A decisão foi tomada após a defesa de Bolsonaro informar ao Supremo que oito das 11 armas registradas em nome do ex-presidente estão em posse do Exército. Segundo os advogados, outras duas já haviam sido entregues à Polícia Federal.
A 11ª arma foi apreendida no mês passado durante uma blitz da Polícia Militar do Distrito Federal, quando estava com um dos seguranças de Bolsonaro. Na ocasião, o militar do Exército Estácio Leite da Silva Filho afirmou que transportava o armamento para manutenção.
Na última sexta-feira (3), Moraes também determinou a revogação do registro de Colecionador, Atirador Desportivo e Caçador (CAC) de Bolsonaro. Apesar de a Polícia Civil do Distrito Federal não ter indiciado o ex-presidente no caso da arma apreendida, por entender que o armamento estava regularizado e que não houve crime, o ministro decidiu manter a apreensão de todas as armas registradas em seu nome.
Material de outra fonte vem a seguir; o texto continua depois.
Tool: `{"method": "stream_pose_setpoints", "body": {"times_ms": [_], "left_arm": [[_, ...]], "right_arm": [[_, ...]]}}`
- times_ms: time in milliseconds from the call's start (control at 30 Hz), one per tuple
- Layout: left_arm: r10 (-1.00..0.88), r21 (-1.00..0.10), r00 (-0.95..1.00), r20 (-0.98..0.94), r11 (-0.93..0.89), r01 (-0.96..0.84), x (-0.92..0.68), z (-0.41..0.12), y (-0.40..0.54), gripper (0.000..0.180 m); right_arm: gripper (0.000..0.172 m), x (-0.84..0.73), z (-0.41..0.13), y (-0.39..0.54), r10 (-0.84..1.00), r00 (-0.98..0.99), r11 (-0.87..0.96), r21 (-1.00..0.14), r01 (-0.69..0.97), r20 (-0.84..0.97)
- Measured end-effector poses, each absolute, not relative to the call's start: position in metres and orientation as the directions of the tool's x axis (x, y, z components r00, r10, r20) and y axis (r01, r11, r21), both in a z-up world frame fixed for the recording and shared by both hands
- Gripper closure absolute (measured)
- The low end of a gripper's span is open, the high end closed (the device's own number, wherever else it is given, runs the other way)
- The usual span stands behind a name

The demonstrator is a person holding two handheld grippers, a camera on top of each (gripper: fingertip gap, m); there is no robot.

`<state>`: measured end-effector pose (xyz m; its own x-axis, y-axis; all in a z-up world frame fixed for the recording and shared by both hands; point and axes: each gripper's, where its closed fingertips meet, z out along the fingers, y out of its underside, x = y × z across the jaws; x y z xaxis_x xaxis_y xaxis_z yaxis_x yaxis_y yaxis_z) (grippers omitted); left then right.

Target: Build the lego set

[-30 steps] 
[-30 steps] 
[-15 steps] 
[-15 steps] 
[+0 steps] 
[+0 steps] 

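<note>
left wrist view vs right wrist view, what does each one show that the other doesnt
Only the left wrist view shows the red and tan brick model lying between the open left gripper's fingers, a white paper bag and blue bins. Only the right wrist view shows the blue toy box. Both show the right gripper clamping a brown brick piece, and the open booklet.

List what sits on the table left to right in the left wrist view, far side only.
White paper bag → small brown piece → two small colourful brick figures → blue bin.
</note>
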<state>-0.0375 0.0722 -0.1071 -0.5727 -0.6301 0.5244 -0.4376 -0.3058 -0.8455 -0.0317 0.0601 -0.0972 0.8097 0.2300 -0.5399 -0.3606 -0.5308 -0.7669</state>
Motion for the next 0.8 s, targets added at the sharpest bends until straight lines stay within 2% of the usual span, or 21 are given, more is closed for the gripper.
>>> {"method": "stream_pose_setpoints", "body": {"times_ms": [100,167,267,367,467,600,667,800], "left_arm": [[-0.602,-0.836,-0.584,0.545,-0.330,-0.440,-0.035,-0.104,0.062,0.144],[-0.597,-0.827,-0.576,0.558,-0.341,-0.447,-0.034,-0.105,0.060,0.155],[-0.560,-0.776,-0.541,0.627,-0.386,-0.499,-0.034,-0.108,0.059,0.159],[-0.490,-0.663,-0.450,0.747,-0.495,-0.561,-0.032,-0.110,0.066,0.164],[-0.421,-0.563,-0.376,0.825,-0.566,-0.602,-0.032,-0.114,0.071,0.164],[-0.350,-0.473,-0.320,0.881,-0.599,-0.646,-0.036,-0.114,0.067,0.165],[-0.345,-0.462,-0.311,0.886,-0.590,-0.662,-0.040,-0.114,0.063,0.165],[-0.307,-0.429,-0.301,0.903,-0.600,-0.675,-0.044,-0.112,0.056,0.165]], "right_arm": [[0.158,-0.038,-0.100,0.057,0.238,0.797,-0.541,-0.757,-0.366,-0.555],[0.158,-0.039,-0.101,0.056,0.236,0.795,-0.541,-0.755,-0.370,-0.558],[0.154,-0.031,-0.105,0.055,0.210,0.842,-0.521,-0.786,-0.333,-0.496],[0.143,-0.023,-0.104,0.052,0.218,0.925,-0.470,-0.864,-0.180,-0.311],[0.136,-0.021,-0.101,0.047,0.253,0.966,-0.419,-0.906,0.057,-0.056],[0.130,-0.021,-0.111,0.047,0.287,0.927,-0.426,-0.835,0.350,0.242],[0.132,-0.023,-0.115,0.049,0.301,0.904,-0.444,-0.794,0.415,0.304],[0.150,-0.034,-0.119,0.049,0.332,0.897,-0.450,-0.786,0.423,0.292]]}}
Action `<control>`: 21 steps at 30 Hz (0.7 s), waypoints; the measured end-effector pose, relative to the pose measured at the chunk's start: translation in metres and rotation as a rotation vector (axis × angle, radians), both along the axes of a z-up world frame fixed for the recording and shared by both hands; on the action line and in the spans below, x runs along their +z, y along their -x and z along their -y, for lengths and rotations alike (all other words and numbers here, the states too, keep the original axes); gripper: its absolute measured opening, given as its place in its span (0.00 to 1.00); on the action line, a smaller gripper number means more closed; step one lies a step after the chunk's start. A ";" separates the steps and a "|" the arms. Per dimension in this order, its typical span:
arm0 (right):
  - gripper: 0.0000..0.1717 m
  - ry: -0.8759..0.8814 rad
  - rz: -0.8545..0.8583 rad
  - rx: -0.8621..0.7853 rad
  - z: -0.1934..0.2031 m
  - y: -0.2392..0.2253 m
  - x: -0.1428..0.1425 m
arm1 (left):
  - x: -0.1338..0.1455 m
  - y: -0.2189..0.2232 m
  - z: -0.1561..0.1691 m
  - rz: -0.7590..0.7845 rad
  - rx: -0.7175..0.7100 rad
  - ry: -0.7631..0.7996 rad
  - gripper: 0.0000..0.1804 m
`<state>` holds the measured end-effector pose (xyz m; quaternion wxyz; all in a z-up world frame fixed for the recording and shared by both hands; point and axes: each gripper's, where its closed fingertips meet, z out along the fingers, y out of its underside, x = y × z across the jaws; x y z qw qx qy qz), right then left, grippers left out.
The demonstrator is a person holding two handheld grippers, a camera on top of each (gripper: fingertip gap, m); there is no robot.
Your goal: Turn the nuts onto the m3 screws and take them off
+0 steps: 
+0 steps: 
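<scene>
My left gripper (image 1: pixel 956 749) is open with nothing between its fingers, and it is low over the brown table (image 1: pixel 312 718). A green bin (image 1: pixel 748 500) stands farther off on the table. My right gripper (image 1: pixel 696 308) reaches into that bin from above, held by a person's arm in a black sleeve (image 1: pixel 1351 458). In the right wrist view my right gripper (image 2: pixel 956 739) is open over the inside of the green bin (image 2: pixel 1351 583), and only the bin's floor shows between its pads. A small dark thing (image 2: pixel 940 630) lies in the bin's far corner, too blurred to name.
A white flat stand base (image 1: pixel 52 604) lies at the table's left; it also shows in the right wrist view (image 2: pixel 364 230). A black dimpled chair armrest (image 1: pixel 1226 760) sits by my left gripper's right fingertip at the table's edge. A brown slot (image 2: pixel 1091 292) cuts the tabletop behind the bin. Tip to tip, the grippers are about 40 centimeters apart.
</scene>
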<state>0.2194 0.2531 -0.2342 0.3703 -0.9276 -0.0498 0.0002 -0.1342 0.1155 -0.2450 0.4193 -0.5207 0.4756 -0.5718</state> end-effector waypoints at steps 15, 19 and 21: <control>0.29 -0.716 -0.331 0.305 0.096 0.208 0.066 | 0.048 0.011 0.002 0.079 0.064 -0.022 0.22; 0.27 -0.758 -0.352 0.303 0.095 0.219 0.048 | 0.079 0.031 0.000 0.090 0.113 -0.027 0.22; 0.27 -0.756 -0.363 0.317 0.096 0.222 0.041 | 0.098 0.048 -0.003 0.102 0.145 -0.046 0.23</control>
A medida foi tomada na mesma decisão em que Moraes manteve Bolsonaro em prisão domiciliar humanitária. O ministro concluiu que o episódio envolvendo a arma não configurou falta grave capaz de justificar o retorno do ex-presidente ao regime fechado.
Bolsonaro cumpre pena de 27 anos e três meses de prisão após condenação no processo relacionado à tentativa de golpe de Estado. A prisão domiciliar foi concedida por motivos de saúde, após uma cirurgia e durante o tratamento de uma pneumonia bacteriana.